## SUPPLIED INFORMATION
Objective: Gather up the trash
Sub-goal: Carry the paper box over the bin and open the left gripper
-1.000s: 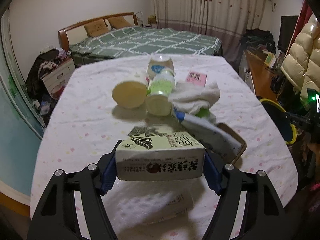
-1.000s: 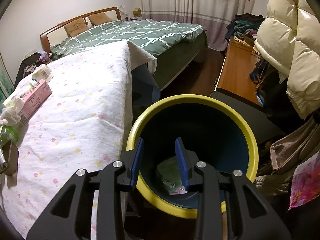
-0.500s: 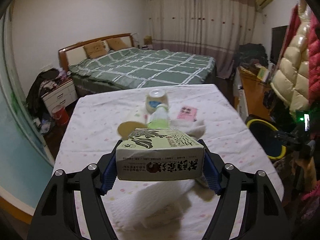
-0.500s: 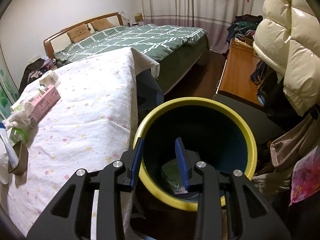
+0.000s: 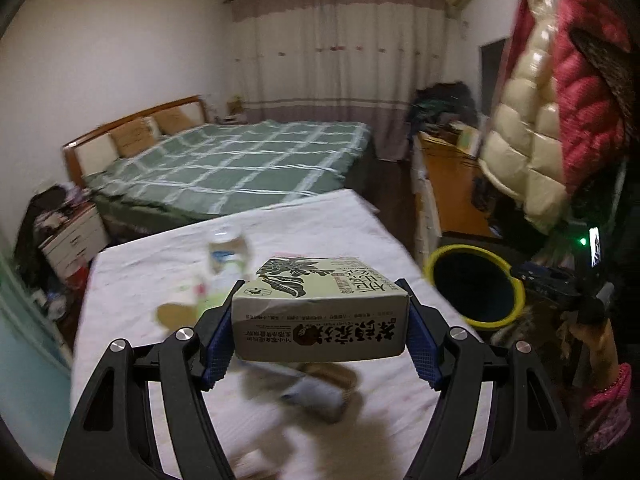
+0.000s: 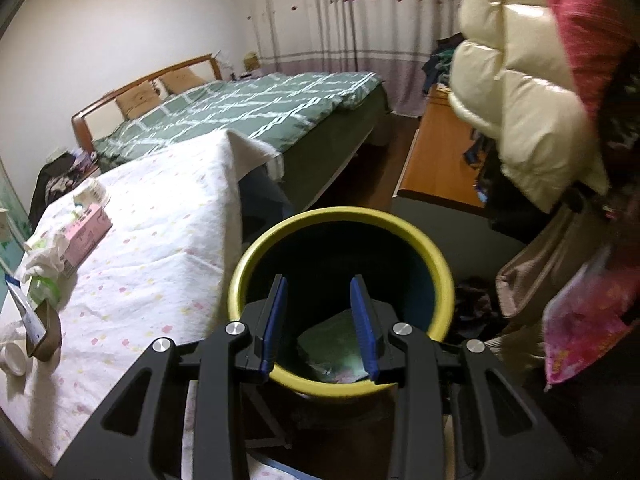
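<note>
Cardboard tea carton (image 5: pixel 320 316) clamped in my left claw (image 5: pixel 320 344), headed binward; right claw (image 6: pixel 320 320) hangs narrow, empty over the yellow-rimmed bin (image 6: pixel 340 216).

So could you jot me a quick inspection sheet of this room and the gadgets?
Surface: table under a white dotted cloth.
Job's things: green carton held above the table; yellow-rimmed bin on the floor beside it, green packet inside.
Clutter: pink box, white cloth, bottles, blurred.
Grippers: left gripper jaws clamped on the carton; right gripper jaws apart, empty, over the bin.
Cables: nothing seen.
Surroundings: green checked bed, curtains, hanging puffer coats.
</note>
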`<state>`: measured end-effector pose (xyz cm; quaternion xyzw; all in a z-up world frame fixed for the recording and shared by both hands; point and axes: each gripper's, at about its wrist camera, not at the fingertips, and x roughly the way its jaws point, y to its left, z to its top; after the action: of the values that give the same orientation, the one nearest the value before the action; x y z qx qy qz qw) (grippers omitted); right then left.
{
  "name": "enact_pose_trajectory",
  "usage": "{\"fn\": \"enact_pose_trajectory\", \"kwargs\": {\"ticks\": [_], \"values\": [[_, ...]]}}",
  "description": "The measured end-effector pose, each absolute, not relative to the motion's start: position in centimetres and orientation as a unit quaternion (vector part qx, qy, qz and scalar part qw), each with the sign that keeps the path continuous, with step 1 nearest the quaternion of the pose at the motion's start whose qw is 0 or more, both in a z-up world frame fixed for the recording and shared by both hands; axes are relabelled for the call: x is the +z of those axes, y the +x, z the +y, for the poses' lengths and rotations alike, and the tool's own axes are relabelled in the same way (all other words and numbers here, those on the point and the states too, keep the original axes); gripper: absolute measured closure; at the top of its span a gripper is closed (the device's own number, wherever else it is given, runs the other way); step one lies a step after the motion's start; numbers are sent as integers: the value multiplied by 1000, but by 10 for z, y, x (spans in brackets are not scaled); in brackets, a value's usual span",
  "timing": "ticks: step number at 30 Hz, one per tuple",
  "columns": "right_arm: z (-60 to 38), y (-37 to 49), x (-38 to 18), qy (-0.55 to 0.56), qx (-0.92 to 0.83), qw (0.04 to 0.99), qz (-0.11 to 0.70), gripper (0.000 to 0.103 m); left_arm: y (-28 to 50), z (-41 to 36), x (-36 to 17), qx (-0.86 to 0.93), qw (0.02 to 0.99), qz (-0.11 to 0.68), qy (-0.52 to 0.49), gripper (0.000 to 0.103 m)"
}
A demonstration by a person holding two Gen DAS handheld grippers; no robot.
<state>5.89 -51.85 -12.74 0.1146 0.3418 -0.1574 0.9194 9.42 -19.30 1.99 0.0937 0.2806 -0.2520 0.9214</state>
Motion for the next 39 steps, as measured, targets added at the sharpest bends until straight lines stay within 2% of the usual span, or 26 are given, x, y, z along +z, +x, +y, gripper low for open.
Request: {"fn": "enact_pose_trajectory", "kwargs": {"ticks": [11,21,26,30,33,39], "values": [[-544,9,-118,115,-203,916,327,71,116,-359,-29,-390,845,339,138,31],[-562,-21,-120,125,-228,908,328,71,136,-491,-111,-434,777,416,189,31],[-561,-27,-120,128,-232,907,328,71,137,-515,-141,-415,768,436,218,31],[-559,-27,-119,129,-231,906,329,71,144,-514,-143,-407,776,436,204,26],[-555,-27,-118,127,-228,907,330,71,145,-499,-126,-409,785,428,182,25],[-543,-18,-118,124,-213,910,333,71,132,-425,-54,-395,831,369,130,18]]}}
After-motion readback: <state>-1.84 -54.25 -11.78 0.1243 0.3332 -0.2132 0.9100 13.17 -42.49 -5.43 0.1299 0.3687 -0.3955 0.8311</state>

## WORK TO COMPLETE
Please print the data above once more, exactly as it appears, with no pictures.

## SOLUTION TO THIS EXERCISE
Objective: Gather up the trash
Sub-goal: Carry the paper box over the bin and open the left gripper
-1.000s: 
-1.000s: 
-0.500s: 
-0.500s: 
+0.000s: 
+0.000s: 
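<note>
Cardboard tea carton (image 5: pixel 320 316) clamped in my left claw (image 5: pixel 320 344), headed binward; right claw (image 6: pixel 320 320) hangs narrow, empty over the yellow-rimmed bin (image 6: pixel 340 216).

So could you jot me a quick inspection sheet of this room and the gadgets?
Surface: table under a white dotted cloth.
Job's things: green carton held above the table; yellow-rimmed bin on the floor beside it, green packet inside.
Clutter: pink box, white cloth, bottles, blurred.
Grippers: left gripper jaws clamped on the carton; right gripper jaws apart, empty, over the bin.
Cables: nothing seen.
Surroundings: green checked bed, curtains, hanging puffer coats.
</note>
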`<state>`: measured end-effector pose (xyz cm; quaternion xyzw; all in a z-up world frame fixed for the recording and shared by both hands; point and axes: each gripper's, at about its wrist camera, not at the fingertips, and x roughly the way its jaws point, y to its left, z to its top; after the action: of the values that give the same orientation, the one nearest the value before the action; x y z qx qy qz qw) (grippers omitted); right then left.
{
  "name": "enact_pose_trajectory",
  "usage": "{\"fn\": \"enact_pose_trajectory\", \"kwargs\": {\"ticks\": [_], \"values\": [[_, ...]]}}",
  "description": "The measured end-effector pose, each absolute, not relative to the motion's start: position in centimetres and orientation as a unit quaternion (vector part qx, qy, qz and scalar part qw), each with the sign that keeps the path continuous, with step 1 nearest the quaternion of the pose at the motion's start whose qw is 0 or more, both in a z-up world frame fixed for the recording and shared by both hands; axes are relabelled for the call: x is the +z of those axes, y the +x, z the +y, for the poses' lengths and rotations alike, and the tool's own axes are relabelled in the same way (all other words and numbers here, those on the point and the states too, keep the original axes); gripper: absolute measured closure; at the top of its span a gripper is closed (the device's own number, wherever else it is given, runs the other way); step one lies a step after the motion's start; numbers are sent as integers: the value multiplied by 1000, but by 10 for z, y, x (spans in brackets are not scaled); in brackets, a value's usual span",
  "timing": "ticks: step number at 30 Hz, one per tuple",
  "columns": "right_arm: z (-60 to 38), y (-37 to 49), x (-38 to 18), qy (-0.55 to 0.56), qx (-0.92 to 0.83), qw (0.04 to 0.99), qz (-0.11 to 0.70), gripper (0.000 to 0.103 m); left_arm: y (-28 to 50), z (-41 to 36), x (-36 to 17), qx (-0.86 to 0.93), qw (0.02 to 0.99), qz (-0.11 to 0.68), qy (-0.52 to 0.49), gripper (0.000 to 0.103 m)"
}
A demonstration by a person holding two Gen DAS handheld grippers; no robot.
<state>5.89 -51.85 -12.74 0.1146 0.3418 -0.1574 0.9194 9.42 -19.30 1.99 0.0937 0.2806 -0.2520 0.9214</state>
Motion for the next 39 steps, as measured, targets added at the sharpest bends until straight lines stay within 2% of the usual span, or 26 are given, x, y, z along +z, +x, +y, gripper low for open.
Request: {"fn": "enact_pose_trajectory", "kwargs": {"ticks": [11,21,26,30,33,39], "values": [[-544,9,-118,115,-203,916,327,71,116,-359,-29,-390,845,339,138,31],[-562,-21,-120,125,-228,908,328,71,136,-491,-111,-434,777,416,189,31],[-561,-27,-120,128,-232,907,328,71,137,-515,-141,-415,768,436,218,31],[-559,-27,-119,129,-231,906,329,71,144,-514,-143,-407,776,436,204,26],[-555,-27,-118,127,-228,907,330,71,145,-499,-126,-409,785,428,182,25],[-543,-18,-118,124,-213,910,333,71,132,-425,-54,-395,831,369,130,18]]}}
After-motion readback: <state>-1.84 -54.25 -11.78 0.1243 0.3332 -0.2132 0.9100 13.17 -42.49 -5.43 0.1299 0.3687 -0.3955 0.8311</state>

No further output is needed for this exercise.